The U.S. Infrastructure Is Targeted: The Value Of A Cybersecurity Strategy For All Organizations

Hacking groups affiliated with the Chinese People's Liberation Army reportedly attacked dozens of U.S. critical infrastructure organizations, including utilities, oil and gas pipelines, communications, and transportation.

Experts believe the attack is part of China's Volt Typhoon cyber campaign. The campaign has been targeting logistical entities in "manufacturing, education, communications, information technology, utilities, construction, and more" since 2021.

Some of the key resources targeted in the campaign include "a port on the West Coast, water utilities systems in Hawaii, a critical oil and gas pipeline, and a Texas power grid operator."

Experts believe the attack in Hawaii suggests an attempt to disrupt operations of the Pacific fleet.

So far, the cyberattacks have not caused any disruptions in services. However, hackers associated with the campaign have "stolen employee credentials with back door entries." They use "arbitrary home and workplace routers to hide their tracks."

The U.S. government is reportedly working with tech companies and the private sector on mitigation strategies, including "more stringent monitoring, improvements to authentication methods, and large-scale password resets." Anuj Mudaliar "China-Affiliated Hackers Hit Critic U.S. Infrastructure" (Dec. 12, 2023).
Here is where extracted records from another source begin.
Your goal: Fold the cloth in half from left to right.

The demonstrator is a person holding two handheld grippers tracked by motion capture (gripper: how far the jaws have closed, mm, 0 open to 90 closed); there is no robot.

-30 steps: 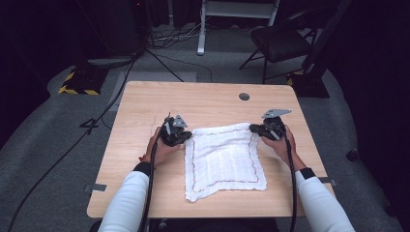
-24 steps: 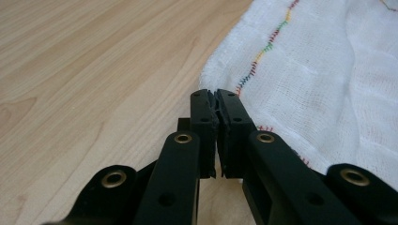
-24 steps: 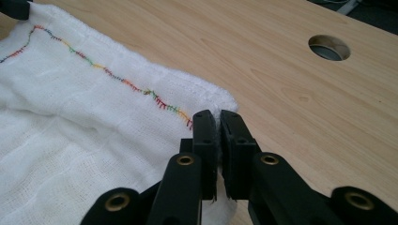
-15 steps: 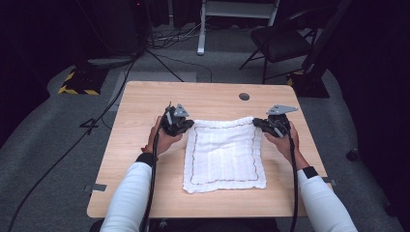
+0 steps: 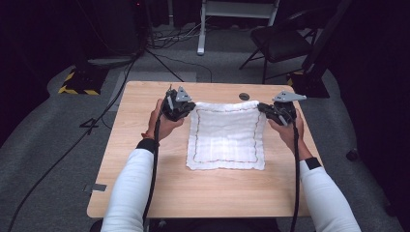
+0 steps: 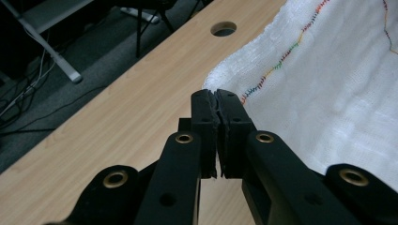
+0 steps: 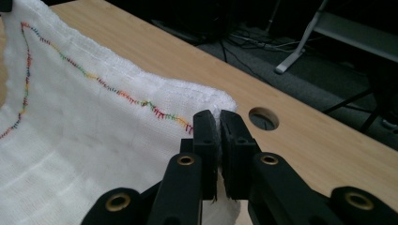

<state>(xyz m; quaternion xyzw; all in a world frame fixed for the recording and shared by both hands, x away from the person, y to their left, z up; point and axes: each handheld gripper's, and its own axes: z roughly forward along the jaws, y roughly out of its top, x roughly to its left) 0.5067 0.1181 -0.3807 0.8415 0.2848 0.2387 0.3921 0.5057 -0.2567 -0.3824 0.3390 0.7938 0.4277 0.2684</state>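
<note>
A white cloth (image 5: 226,137) with a multicoloured stitched border is spread on the wooden table (image 5: 145,183). Its far edge is lifted and stretched between my two grippers. My left gripper (image 5: 192,108) is shut on the cloth's far left corner. In the left gripper view the jaws (image 6: 214,96) pinch that corner, and the cloth (image 6: 328,70) hangs off to the right. My right gripper (image 5: 261,107) is shut on the far right corner. In the right gripper view the jaws (image 7: 213,117) clamp the hem, and the cloth (image 7: 84,122) sags away to the left.
A round hole (image 5: 244,96) in the tabletop lies just beyond the cloth's far edge. On the floor behind the table are a black chair (image 5: 280,43), a white stand leg (image 5: 200,29), cables and a yellow-black striped base (image 5: 77,84).
Both hands have risen and moved toward the far side of the table with the cloth's corners. The cloth has been pulled straighter and its far edge has come up.
</note>
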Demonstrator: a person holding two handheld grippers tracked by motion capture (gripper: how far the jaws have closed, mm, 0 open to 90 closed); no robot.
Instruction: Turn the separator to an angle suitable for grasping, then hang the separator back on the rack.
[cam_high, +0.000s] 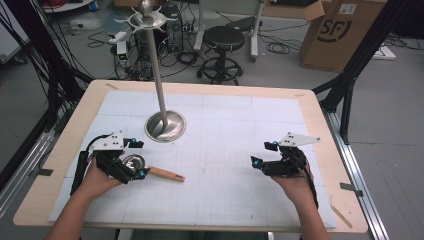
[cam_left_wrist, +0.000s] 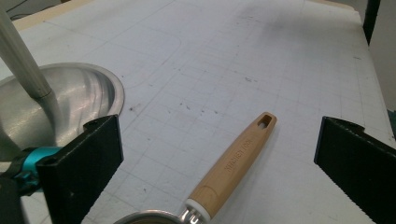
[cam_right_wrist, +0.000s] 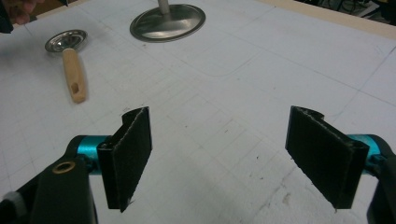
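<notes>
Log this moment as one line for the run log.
left hand-held gripper: open, over strainer wooden handle | right hand-held gripper: open, empty | stand base: behind strainer

Looked like a robotics lab or test workshop, not a home. Wooden table (cam_high: 320, 130) was covered by a white gridded mat (cam_high: 235, 165) and boxed in by a black metal frame (cam_high: 360, 55). Bare grey floor (cam_high: 395, 130) behind it was strewn with cables (cam_high: 185, 57) and power strips. A black stool (cam_high: 223, 45) stood among them, and a cardboard box (cam_high: 340, 32) sat beside it. Aluminium rails (cam_high: 357, 190) ran along the table's side. Overall a data-capture rig setup.
</notes>
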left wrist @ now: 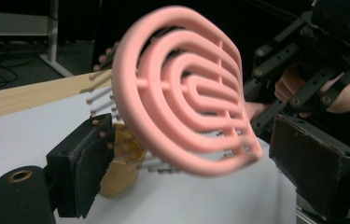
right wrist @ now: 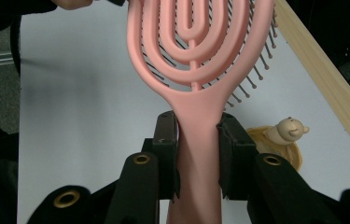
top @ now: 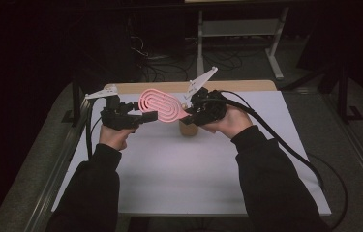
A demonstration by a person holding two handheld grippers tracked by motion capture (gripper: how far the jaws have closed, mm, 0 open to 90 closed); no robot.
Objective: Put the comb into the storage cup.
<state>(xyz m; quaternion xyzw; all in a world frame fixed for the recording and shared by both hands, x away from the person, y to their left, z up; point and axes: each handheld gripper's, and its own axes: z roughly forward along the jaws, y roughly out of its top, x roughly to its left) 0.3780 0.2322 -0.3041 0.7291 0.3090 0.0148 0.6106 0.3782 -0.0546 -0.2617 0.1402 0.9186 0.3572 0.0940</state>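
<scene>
1. Pink hairbrush (top: 160,105) is held up over the white table (top: 184,179); its handle is clamped between the closed jaws of the right gripper (right wrist: 196,154), head pointing toward the left gripper (top: 146,116).
2. Left gripper's jaws stand wide apart on either side of the brush head, pads not pressing on it.
3. Both forearms come in from the bottom, grippers raised and facing each other.
4. One brush, two grippers, one small wooden bear figure (right wrist: 284,140) on the table beneath the brush.
</scene>
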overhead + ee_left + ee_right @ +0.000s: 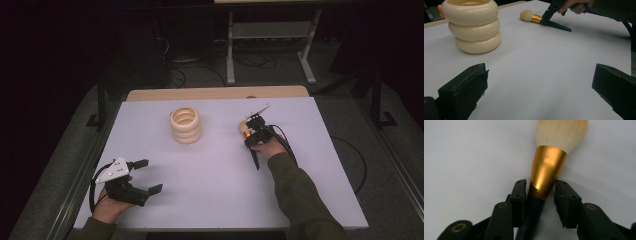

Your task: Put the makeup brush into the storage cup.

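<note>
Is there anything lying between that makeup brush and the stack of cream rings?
Nothing visible does. Bare white table lies between the brush, clamped in the right tool, and the rings. The left tool sits apart, near the table's front edge.

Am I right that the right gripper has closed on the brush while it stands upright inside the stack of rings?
Not quite. The right gripper has closed on the brush, but the brush lies flat on the table, beside the stack of rings, as the left gripper view shows.

Right claw [248, 134] clamped shut; left claw [146, 176] gapes wide.
</note>
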Demonstrator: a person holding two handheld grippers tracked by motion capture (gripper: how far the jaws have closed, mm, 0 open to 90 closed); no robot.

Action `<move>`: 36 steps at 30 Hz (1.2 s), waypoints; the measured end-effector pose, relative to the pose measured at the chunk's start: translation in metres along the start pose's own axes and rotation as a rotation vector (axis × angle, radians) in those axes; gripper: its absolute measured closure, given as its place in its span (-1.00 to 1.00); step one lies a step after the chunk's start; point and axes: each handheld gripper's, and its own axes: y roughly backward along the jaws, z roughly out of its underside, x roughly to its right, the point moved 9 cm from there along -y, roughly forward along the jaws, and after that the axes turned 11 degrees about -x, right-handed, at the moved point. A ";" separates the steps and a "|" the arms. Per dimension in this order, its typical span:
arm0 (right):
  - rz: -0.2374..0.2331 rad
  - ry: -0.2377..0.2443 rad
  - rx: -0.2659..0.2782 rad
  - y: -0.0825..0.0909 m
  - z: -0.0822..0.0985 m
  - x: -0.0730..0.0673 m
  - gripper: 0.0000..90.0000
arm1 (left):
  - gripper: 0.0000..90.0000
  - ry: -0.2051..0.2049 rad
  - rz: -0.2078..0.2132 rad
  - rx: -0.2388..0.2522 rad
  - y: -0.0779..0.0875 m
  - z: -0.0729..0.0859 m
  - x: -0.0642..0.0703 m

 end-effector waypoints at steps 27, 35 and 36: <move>-0.044 0.023 -0.012 0.017 -0.021 0.013 0.13 | -1.00 -0.007 0.007 -0.005 -0.002 0.000 0.001; -0.042 0.027 -0.070 0.006 -0.029 0.012 0.14 | -1.00 -0.004 0.010 -0.005 -0.002 0.000 0.002; -0.040 0.024 -0.073 0.004 -0.030 0.012 0.15 | -1.00 -0.004 0.010 -0.005 -0.002 0.000 0.002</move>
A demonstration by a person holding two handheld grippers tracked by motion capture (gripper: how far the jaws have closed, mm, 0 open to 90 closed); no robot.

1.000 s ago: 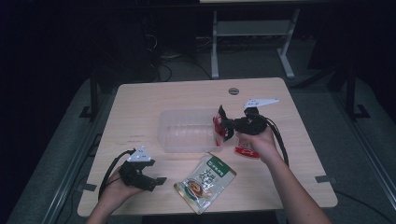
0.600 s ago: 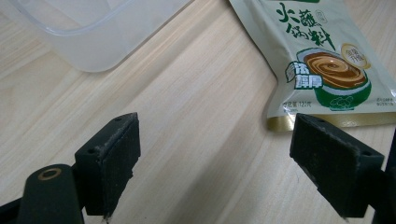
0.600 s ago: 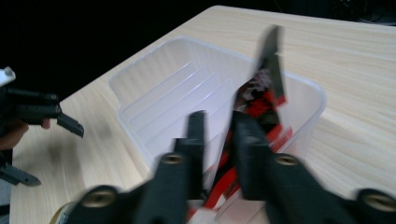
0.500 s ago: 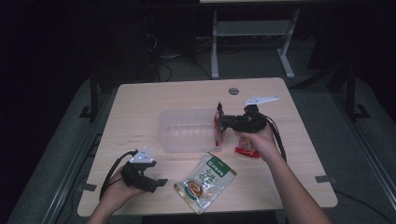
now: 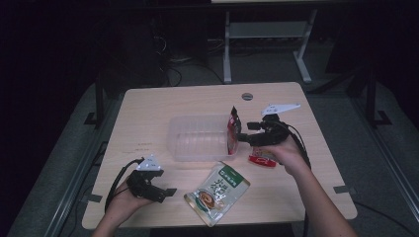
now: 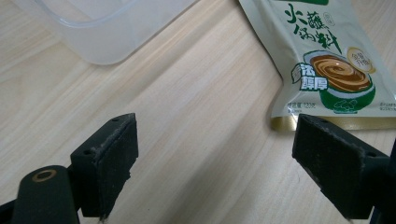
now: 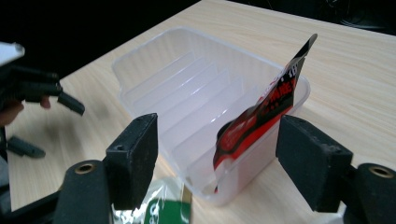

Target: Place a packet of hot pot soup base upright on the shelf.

Here are steps to consider when making a cybersecurity strategy, according to the Federal Communications Commission


1.   "Train employees in security principles;

2.   Protect information, computers, and networks from cyber attacks;

3.   Provide firewall security for your Internet connection;

4.   Create a mobile device action plan;

5.   Make backup copies of important business data and information;

6.   Control physical access to your computers and create user accounts for each employee;

7.   Secure your Wi-Fi networks;

8.   Employ best practices on payment cards;

9.   Limit employee access to data and information, limit authority to install software; and

10. Passwords and authentication."

Couple your strategy with employee training on cybersecurity procedures. The vast majority of breaches begin with human error.